WHAT IS REQUIRED:
From the first line through the line containing "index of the", transcribe the records exactly and include no other lines.
****************
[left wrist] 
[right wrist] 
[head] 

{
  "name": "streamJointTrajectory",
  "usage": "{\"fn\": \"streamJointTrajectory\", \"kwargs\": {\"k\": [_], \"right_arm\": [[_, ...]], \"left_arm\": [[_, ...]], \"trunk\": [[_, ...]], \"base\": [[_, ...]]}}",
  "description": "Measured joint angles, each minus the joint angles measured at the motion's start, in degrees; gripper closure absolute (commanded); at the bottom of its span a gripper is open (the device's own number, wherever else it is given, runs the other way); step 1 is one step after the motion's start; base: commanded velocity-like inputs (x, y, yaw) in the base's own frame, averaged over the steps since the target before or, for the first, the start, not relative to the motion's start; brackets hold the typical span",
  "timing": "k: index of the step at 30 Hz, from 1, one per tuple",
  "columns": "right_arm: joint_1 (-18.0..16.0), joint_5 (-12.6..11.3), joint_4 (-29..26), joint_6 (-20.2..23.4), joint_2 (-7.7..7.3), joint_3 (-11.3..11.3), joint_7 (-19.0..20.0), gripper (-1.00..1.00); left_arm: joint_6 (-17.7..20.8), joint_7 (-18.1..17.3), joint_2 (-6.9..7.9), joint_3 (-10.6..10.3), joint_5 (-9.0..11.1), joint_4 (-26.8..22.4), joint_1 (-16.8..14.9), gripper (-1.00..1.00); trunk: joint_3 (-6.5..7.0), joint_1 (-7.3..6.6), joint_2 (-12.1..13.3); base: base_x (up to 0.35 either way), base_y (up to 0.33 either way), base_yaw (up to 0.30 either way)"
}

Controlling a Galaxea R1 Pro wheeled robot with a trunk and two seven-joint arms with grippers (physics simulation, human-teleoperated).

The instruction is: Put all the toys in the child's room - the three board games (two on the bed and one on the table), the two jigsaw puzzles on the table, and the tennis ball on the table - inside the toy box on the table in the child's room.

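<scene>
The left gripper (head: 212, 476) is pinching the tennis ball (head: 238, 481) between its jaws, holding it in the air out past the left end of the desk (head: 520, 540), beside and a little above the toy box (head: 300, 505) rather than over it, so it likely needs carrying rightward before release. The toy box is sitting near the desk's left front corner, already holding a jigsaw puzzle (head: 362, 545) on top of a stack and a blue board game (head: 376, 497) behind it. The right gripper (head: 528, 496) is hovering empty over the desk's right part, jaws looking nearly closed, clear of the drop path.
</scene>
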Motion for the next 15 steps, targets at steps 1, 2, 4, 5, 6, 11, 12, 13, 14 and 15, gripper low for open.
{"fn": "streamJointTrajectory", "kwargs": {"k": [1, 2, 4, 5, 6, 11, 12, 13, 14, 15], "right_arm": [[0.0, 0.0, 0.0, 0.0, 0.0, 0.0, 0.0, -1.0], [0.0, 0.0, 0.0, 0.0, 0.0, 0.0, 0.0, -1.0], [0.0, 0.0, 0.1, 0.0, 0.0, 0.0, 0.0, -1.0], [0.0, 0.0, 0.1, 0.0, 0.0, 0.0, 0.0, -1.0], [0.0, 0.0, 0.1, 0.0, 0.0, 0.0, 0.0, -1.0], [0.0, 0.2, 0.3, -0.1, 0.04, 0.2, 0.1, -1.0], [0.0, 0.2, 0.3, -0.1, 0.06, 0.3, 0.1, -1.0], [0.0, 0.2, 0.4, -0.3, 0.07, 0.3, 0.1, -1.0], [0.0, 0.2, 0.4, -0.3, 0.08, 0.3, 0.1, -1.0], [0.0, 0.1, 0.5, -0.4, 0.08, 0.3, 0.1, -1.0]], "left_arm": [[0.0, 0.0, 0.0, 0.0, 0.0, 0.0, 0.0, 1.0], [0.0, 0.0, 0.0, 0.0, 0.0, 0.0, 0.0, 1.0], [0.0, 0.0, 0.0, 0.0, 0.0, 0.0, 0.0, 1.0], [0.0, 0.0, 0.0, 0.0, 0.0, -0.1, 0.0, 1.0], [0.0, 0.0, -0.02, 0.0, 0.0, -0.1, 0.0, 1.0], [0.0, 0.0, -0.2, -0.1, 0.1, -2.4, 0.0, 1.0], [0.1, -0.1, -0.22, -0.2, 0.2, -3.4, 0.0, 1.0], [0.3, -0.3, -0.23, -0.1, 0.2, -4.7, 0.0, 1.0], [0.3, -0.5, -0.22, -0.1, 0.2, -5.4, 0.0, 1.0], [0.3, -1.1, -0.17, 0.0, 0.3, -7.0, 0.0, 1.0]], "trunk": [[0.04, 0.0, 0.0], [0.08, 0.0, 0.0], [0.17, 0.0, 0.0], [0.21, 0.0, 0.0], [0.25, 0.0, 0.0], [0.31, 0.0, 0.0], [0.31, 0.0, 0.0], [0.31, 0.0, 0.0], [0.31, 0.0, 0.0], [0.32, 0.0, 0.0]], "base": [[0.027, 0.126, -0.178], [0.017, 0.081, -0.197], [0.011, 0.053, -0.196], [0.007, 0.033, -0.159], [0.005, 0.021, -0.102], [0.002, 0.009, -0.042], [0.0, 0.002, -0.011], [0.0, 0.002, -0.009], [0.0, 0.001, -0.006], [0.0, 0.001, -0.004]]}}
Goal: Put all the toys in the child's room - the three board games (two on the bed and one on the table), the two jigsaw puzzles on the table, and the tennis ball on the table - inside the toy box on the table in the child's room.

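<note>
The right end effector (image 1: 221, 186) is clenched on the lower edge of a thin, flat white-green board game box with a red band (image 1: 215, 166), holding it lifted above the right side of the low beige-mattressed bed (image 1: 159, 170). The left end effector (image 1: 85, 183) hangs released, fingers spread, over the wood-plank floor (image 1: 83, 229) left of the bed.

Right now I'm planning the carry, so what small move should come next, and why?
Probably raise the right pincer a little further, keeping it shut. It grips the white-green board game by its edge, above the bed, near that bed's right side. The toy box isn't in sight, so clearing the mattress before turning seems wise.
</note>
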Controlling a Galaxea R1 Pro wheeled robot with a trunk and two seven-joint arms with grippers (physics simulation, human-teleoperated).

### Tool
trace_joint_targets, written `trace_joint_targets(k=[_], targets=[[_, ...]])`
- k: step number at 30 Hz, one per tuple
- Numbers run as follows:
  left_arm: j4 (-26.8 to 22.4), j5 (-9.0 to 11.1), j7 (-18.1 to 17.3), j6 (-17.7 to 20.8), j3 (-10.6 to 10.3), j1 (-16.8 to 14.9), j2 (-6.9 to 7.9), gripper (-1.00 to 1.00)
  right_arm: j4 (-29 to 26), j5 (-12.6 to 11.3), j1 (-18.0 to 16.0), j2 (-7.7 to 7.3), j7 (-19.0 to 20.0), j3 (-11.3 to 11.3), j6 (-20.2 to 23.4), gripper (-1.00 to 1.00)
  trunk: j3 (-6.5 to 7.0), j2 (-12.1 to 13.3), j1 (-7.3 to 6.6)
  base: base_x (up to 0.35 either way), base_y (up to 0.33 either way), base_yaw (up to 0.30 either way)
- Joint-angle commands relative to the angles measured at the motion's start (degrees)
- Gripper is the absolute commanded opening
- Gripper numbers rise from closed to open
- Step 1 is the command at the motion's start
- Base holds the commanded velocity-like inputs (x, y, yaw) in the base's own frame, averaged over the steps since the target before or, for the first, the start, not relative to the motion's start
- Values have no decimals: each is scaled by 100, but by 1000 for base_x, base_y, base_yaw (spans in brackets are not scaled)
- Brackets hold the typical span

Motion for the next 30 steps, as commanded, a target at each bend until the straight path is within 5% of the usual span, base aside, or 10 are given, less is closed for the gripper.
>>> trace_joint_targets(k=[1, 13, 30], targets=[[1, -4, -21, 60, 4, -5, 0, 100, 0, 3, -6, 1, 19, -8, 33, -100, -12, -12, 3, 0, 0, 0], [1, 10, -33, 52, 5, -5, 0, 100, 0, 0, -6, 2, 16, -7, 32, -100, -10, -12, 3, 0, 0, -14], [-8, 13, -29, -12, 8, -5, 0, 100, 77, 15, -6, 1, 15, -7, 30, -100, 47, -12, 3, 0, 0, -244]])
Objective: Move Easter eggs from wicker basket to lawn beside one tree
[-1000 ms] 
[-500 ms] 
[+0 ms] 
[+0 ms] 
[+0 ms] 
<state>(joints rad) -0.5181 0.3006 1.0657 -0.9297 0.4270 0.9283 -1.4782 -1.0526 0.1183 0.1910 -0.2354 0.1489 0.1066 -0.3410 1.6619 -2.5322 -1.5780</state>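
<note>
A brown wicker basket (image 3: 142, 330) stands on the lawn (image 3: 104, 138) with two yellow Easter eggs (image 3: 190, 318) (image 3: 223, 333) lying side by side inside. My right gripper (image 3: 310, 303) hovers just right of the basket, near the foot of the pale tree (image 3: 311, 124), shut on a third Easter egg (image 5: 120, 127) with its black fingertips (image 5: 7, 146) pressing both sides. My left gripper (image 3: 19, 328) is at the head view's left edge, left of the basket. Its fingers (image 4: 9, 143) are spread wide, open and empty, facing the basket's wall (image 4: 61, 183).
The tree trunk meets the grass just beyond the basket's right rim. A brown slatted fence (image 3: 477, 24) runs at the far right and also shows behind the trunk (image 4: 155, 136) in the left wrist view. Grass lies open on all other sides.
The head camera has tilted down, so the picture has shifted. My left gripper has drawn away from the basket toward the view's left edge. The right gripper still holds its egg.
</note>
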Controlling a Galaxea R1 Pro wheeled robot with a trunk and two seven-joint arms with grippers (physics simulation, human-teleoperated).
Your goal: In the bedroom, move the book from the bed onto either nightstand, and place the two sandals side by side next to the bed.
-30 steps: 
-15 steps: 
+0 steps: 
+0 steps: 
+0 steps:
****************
EXPECTED ANSWER:
[left wrist] 
[right wrist] 
[head] 

{
  "name": "streamJointTrajectory",
  "usage": "{\"fn\": \"streamJointTrajectory\", \"kwargs\": {\"k\": [_], \"right_arm\": [[_, ...]], \"left_arm\": [[_, ...]], \"trunk\": [[_, ...]], \"base\": [[_, ...]]}}",
  "description": "Measured joint angles, each minus the joint angles measured at the motion's start, in degrees; gripper closure absolute (commanded); at the bottom of its span a gripper is open (the device's own number, wherever else it is given, runs the other way); step 1 is one step after the motion's start; base: commanded velocity-like inputs (x, y, yaw) in the base's own frame, averaged over the steps since the target before or, for the first, the start, not relative to the motion's start; brackets hold the typical span",
  "timing": "k: index of the step at 30 Hz, from 1, one per tuple",

Nothing more belongs to this answer.